— Directions for this task —
Give the listing again word for word, excluding the pictures it contains.

— Dataset excerpt —
..............................
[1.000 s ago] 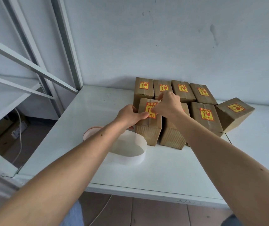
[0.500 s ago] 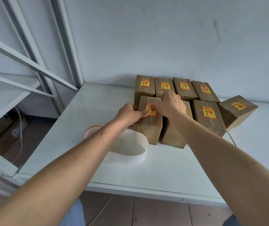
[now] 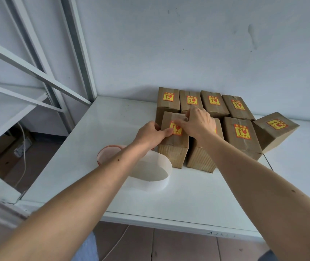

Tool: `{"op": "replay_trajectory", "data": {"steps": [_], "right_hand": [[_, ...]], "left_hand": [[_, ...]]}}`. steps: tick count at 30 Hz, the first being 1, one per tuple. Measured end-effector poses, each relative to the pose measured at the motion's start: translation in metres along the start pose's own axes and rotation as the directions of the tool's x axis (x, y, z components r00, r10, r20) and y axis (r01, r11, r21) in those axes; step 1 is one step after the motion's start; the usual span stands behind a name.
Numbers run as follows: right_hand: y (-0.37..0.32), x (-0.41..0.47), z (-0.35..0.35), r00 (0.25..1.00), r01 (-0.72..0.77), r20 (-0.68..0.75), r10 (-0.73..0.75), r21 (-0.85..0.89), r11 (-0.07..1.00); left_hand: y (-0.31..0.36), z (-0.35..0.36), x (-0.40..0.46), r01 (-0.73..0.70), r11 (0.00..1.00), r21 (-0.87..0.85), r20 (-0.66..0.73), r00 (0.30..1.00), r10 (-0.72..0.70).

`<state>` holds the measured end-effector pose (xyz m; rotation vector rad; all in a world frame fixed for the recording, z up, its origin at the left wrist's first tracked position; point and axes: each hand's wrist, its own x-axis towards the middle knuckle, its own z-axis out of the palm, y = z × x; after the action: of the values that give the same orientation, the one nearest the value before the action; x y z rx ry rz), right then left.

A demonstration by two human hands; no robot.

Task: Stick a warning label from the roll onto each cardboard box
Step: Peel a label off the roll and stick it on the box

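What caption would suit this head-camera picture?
Both hands press a warning label onto a front box, label roll nearby.

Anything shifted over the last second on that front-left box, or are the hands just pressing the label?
Little changed. The right hand slid slightly left, its fingers now smoothing the top of the warning label on the front-left box. The left hand kept its thumb at the label's left edge. Nothing was picked up or released. The other boxes and the label roll stayed put.
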<state>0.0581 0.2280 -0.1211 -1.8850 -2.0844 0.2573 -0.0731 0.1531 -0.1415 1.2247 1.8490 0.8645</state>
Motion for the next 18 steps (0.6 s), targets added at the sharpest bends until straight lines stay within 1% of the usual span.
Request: {"op": "replay_trajectory", "data": {"steps": [3,6,11,18], "right_hand": [[0.002,-0.002,0.0,1.0,0.016,-0.011,-0.016,-0.016,1.0],[0.006,-0.006,-0.001,0.998,0.053,0.032,-0.053,0.006,0.999],[0.018,-0.012,-0.011,0.984,0.147,0.106,-0.145,-0.018,0.989],[0.016,-0.012,-0.012,0.989,0.134,0.063,-0.133,-0.001,0.991]], "left_hand": [[0.0,0.001,-0.002,0.004,1.0,0.015,-0.006,1.0,-0.004],[0.002,0.0,-0.002,0.02,0.999,0.034,-0.018,1.0,-0.019],[0.003,0.0,0.0,0.017,0.997,0.074,-0.023,1.0,-0.015],[0.004,0.003,0.002,-0.009,0.989,0.148,-0.035,0.999,0.014]]}}
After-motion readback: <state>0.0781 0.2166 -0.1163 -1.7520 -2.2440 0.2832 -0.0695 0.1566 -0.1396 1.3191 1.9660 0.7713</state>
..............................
— Completed exercise —
[1.000 s ago] 
[0.500 s ago] 
[now] 

Tool: `{"op": "replay_trajectory", "data": {"steps": [_], "right_hand": [[_, ...]], "left_hand": [[_, ...]]}}`. steps: tick count at 30 Hz, the first being 1, one per tuple. Measured end-effector poses, each relative to the pose measured at the motion's start: translation in metres along the start pose's own axes and rotation as the directions of the tool's x axis (x, y, z components r00, r10, r20) and y axis (r01, r11, r21) in those axes; step 1 is one step after the motion's start; the usual span stands behind a name.
Numbers run as follows: right_hand: y (-0.37..0.32), x (-0.41..0.47), z (-0.35..0.35), r00 (0.25..1.00), r01 (-0.72..0.77), r20 (-0.68..0.75), r10 (-0.73..0.75), r21 (-0.85..0.89), r11 (-0.07..1.00); left_hand: y (-0.31..0.36), z (-0.35..0.36), x (-0.40..0.46), r01 (-0.73..0.70), r11 (0.00..1.00), r21 (-0.87..0.85), r20 (-0.66..0.73), r00 (0.30..1.00), r10 (-0.72..0.70).

`<state>` holds the measured end-effector pose (xyz m; rotation vector rad; all in a world frame fixed for the recording, z up, its origin at the left wrist's first tracked position; point and axes: each hand's wrist, its own x-axis towards the middle knuckle, its own z-axis out of the palm, y = z × x; after the action: of the values that give the same orientation, the one nearest the value before the action; x y z rx ry rz), right then left.

A demonstration by two human hands; no robot.

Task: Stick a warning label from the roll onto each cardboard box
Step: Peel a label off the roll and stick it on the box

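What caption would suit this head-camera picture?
Both hands press a warning label onto a front box, label roll nearby.

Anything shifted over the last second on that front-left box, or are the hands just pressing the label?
Little changed. The right hand slid slightly left, its fingers now smoothing the top of the warning label on the front-left box. The left hand kept its thumb at the label's left edge. Nothing was picked up or released. The other boxes and the label roll stayed put.
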<state>0.0581 0.2280 -0.1211 -1.8850 -2.0844 0.2573 -0.0731 0.1531 -0.1415 1.2247 1.8490 0.8645</state>
Motion for the next 18 steps (0.6 s), targets added at the sharpest bends until straight lines stay within 1% of the usual span.
Request: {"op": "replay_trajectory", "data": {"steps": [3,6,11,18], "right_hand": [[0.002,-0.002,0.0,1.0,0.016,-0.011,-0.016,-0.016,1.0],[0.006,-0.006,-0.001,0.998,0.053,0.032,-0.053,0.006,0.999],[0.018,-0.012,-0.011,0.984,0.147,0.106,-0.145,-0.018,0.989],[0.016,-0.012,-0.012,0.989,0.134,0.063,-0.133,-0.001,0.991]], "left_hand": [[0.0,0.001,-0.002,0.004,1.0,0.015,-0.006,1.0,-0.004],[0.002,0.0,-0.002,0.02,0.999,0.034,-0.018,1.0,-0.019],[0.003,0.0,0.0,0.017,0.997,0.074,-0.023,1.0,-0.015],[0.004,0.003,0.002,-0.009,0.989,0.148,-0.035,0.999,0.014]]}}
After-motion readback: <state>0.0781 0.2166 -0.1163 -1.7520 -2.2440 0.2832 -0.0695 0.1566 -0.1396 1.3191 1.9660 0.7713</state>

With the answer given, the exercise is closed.